By VICKIE ELMER — Look inside before you commit to walk through the gates or guard station every day. Do your due diligence on an employer before you sign on as an employee.

Starting today, there’s another way to peek in to corporate cultures: It’s Great Rated! a “social search engine for workplace culture,” developed by the organization that researches Fortune’s Best Places to Work list.

unlock insider information about employers

It was created by Great Places to Work Institute which has studied workplaces for 25 years and has an inspiring mission statement.

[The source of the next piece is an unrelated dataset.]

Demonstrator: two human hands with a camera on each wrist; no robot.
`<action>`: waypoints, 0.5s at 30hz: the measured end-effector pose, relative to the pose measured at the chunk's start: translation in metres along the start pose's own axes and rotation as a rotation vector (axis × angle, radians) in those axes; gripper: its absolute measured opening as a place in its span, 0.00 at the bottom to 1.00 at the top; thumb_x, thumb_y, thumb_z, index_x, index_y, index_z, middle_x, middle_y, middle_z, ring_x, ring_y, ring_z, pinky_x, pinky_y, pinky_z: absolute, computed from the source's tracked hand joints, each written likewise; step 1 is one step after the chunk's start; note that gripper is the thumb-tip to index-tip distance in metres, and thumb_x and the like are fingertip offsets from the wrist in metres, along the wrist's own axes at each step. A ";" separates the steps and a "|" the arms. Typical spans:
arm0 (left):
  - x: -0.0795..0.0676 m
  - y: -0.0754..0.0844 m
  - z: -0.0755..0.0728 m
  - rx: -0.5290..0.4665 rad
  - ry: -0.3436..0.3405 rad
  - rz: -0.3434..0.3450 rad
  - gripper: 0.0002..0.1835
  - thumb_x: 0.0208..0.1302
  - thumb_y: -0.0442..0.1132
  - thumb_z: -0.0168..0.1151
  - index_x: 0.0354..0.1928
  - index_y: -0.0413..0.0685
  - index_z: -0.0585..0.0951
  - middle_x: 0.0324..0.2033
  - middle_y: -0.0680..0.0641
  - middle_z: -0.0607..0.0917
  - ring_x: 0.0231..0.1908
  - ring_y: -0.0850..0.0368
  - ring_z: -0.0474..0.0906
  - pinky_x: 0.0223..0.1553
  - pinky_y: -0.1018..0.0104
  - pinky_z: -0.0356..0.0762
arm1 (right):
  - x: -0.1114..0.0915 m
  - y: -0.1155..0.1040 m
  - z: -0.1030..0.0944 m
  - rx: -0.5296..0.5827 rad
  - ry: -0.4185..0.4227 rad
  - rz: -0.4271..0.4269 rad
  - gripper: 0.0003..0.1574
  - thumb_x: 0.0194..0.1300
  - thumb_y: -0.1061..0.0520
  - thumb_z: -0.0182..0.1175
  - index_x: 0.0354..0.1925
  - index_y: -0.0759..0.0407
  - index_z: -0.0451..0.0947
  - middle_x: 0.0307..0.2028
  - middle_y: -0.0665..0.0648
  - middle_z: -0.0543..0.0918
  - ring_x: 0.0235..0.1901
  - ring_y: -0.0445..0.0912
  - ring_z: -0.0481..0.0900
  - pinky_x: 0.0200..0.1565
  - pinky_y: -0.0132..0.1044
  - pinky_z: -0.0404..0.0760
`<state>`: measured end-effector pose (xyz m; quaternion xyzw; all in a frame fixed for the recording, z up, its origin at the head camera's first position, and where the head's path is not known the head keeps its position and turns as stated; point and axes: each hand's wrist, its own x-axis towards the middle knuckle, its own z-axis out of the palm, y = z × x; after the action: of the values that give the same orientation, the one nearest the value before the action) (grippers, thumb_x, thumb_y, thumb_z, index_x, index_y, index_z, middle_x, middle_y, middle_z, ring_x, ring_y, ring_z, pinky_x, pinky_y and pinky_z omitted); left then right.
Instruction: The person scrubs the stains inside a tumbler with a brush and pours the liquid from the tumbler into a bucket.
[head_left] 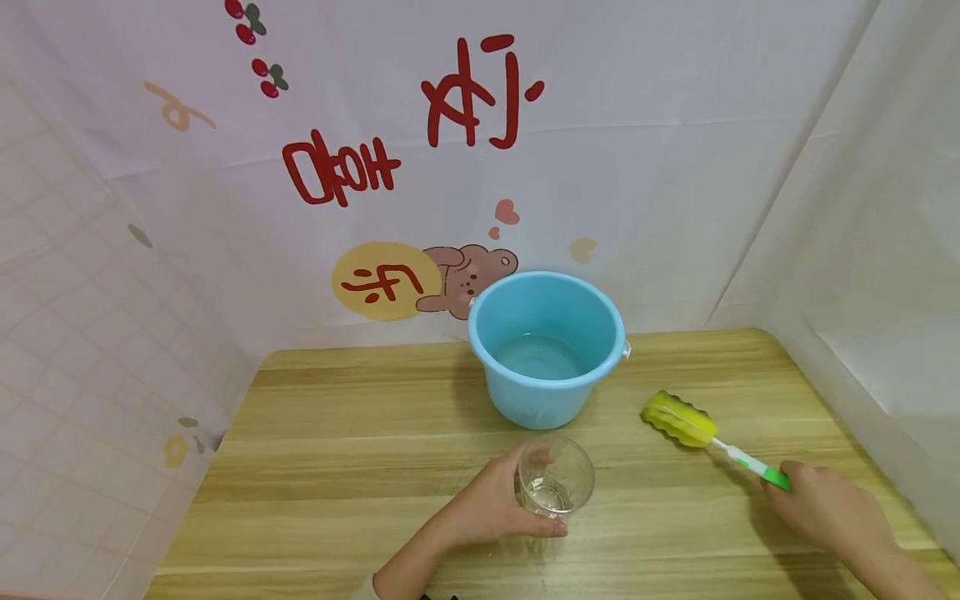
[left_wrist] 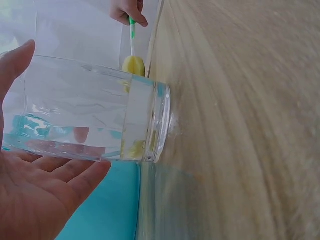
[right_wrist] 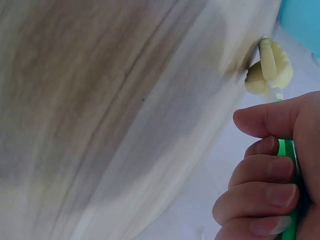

It joins Glassdoor, Indeed, Vault and a variety of others that rate and relay workers’ often-anonymous perspectives on workplace culture.

Great Rated! has impeccable timing, since so many workers are tired of their jobs and want to trade up. One survey by CareerBuilder showed that one-fourth of all workers were job hunting, though others show an even higher share searching.

What it doesn’t have yet are a large number of employers. It will start with 24 companies that have been through its ratings and reviews. “But it will be more each day,” a spokeswoman says, with more than 100 interested in joining. Its more established competitors list hundreds or thousands of employers.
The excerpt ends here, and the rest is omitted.